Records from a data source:
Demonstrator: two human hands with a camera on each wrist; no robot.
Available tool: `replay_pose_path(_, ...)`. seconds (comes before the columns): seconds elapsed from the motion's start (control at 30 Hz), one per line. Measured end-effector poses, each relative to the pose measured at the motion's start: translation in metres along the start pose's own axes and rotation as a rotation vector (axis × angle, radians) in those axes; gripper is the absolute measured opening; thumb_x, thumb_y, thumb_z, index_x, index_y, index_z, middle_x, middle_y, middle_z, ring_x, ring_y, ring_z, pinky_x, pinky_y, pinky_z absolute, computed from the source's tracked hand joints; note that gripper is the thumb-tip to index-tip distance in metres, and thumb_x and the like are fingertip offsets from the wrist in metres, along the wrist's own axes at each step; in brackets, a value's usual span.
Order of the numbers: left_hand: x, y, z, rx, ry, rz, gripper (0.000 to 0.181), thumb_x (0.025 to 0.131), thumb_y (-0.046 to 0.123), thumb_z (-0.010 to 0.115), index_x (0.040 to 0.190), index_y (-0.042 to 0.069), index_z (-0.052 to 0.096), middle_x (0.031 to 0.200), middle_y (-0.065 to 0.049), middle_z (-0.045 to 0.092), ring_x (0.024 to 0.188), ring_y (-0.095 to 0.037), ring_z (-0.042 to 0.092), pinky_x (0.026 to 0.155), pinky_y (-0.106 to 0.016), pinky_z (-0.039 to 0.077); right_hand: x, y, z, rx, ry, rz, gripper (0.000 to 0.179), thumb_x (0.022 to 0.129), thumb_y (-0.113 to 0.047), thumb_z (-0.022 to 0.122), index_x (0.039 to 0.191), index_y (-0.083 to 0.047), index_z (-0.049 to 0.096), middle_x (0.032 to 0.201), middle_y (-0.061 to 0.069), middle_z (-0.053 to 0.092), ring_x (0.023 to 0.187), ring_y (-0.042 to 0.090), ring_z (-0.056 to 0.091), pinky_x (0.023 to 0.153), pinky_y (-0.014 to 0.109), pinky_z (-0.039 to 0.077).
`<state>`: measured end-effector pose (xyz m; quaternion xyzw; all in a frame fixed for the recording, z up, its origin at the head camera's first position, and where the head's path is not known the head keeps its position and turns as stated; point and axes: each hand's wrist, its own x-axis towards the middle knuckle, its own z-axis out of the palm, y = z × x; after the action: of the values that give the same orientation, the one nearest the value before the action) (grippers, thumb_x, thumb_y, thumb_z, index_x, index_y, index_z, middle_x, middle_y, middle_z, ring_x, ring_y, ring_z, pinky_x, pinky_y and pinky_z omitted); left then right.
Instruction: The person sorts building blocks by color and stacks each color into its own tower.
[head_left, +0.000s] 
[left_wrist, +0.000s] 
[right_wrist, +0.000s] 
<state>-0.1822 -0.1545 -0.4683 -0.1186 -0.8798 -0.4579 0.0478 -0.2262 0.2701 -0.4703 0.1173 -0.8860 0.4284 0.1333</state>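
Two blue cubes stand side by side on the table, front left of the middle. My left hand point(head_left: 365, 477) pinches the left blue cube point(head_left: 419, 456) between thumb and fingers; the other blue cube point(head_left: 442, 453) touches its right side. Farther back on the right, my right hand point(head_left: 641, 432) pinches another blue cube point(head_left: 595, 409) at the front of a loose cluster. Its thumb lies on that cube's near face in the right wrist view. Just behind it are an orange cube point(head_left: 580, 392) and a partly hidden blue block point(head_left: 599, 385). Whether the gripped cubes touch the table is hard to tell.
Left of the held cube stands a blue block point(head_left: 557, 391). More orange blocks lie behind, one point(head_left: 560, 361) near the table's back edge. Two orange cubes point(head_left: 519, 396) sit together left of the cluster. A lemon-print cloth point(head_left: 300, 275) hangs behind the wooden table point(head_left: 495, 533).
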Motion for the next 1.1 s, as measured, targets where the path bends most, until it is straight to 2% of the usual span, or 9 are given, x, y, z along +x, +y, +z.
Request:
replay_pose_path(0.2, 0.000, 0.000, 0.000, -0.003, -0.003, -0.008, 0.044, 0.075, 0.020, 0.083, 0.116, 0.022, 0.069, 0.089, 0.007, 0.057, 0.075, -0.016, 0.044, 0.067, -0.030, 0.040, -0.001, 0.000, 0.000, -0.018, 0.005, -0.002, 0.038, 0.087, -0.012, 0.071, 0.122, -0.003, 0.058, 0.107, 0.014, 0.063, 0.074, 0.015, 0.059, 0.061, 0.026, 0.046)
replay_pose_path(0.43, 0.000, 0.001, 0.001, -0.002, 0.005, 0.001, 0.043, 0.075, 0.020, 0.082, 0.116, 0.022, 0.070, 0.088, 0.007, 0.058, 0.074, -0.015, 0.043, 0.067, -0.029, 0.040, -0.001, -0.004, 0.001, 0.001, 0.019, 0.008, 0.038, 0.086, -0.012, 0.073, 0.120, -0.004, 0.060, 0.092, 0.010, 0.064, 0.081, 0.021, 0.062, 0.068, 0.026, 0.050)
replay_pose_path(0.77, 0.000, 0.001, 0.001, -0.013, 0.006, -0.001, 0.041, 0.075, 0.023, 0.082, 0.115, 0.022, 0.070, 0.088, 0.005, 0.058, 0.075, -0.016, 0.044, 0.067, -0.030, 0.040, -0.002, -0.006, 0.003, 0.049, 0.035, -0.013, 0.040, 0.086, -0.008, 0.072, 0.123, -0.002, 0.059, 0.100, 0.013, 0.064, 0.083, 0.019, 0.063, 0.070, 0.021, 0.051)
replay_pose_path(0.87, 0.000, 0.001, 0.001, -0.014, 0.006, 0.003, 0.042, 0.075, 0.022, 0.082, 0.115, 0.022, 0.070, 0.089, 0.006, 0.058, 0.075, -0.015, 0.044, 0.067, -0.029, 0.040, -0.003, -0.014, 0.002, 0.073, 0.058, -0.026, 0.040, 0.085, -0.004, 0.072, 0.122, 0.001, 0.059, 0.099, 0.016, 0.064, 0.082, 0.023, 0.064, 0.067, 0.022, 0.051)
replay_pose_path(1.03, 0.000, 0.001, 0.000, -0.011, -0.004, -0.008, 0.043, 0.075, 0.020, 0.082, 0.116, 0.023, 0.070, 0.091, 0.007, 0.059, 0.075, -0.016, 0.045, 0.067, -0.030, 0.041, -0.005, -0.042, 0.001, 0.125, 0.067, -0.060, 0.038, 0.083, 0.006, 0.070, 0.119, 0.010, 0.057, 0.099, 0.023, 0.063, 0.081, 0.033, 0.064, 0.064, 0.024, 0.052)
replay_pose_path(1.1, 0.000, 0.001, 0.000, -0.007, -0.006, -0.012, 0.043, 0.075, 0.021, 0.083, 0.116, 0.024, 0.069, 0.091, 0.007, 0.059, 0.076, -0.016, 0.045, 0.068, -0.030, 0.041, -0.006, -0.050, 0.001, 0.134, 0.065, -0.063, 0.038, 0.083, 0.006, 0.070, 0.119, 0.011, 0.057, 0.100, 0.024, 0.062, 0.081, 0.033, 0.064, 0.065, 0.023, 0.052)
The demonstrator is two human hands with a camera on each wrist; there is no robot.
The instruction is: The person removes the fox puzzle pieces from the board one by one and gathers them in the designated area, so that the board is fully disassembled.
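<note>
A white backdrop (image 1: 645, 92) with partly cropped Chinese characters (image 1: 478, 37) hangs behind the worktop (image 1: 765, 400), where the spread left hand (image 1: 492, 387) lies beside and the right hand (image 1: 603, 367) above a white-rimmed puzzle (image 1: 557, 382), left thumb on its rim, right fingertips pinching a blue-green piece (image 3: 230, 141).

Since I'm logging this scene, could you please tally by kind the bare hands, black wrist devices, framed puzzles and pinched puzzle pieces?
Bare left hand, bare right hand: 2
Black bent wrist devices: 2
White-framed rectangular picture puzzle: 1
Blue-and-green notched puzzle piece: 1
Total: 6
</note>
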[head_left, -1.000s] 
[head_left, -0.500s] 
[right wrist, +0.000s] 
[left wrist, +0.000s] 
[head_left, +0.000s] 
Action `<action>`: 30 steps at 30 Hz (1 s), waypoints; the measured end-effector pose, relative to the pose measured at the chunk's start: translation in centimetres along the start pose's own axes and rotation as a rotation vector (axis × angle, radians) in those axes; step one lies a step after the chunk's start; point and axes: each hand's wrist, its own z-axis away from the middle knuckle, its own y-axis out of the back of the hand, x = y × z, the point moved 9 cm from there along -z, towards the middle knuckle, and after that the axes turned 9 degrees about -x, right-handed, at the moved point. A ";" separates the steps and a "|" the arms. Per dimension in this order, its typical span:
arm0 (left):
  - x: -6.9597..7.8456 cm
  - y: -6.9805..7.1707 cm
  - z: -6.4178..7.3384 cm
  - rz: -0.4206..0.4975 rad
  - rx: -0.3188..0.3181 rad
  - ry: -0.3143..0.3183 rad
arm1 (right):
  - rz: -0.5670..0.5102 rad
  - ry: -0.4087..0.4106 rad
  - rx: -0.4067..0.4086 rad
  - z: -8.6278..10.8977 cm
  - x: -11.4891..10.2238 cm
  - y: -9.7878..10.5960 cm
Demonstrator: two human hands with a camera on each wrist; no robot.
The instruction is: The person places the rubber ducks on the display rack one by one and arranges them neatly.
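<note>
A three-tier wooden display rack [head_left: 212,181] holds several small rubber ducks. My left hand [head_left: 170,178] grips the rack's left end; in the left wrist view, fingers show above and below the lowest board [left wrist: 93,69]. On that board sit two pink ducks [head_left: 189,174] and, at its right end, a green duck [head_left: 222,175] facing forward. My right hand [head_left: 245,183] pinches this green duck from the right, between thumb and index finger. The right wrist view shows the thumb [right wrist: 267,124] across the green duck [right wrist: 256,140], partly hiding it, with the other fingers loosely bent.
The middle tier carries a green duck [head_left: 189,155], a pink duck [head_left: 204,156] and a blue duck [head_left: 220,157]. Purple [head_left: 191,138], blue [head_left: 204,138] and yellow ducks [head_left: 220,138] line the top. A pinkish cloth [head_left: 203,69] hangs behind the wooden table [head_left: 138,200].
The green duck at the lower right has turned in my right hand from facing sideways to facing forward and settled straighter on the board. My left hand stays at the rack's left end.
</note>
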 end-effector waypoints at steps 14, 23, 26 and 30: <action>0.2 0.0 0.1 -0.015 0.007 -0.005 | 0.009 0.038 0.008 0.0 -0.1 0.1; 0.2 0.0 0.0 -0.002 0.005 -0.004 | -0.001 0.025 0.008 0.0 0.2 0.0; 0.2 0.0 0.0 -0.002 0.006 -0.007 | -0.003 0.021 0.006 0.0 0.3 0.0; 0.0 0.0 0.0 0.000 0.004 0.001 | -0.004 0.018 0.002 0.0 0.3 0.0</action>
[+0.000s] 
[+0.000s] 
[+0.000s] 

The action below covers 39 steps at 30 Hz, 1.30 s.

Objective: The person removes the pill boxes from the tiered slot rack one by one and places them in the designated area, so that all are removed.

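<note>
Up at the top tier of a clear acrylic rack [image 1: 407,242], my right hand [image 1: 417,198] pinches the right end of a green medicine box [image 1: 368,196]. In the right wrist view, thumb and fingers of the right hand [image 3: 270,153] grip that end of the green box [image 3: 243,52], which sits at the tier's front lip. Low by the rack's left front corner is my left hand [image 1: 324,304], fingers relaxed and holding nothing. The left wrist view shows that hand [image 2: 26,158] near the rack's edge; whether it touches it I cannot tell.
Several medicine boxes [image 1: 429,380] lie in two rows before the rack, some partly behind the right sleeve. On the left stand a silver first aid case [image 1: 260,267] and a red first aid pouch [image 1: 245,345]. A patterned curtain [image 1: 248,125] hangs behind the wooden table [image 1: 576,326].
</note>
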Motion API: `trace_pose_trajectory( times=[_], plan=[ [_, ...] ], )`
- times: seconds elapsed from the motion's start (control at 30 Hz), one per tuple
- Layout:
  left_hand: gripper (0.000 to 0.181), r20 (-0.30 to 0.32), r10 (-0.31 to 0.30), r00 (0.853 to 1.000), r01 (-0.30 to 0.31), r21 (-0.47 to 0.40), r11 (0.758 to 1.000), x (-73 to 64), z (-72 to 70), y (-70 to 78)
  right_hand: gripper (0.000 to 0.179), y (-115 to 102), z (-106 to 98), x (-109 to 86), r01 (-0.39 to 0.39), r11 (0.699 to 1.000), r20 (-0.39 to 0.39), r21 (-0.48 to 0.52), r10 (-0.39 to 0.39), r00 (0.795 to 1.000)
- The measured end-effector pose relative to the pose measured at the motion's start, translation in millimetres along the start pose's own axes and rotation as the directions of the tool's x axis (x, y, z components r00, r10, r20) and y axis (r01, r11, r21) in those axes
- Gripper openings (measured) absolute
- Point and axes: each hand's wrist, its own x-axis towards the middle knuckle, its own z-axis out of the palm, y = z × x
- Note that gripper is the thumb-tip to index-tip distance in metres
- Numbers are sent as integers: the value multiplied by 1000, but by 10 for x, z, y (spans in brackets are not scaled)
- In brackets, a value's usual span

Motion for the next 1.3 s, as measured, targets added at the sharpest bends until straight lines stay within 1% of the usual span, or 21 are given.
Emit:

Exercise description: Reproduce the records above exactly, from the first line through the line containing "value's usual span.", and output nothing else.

Your solution:
Demonstrator: two human hands with a camera on each wrist; no robot.
Available tool: `replay_pose_path(_, ...)`. seconds (comes before the columns): seconds elapsed from the motion's start (control at 30 Hz), one per line. Measured end-effector poses, each relative to the pose measured at the motion's start: translation in metres along the start pose's own axes and rotation as a rotation vector (axis × angle, radians) in those axes; gripper is the absolute measured opening; thumb_x, thumb_y, thumb_z, index_x, index_y, index_z, middle_x, middle_y, middle_z, ring_x, ring_y, ring_z, pinky_x, pinky_y, pinky_z absolute, computed from the source's tracked hand joints; note that gripper is the thumb-tip to index-tip distance in metres, and thumb_x and the like are fingertip offsets from the wrist in metres, along the wrist's own axes at each step; in brackets, a value's usual span.

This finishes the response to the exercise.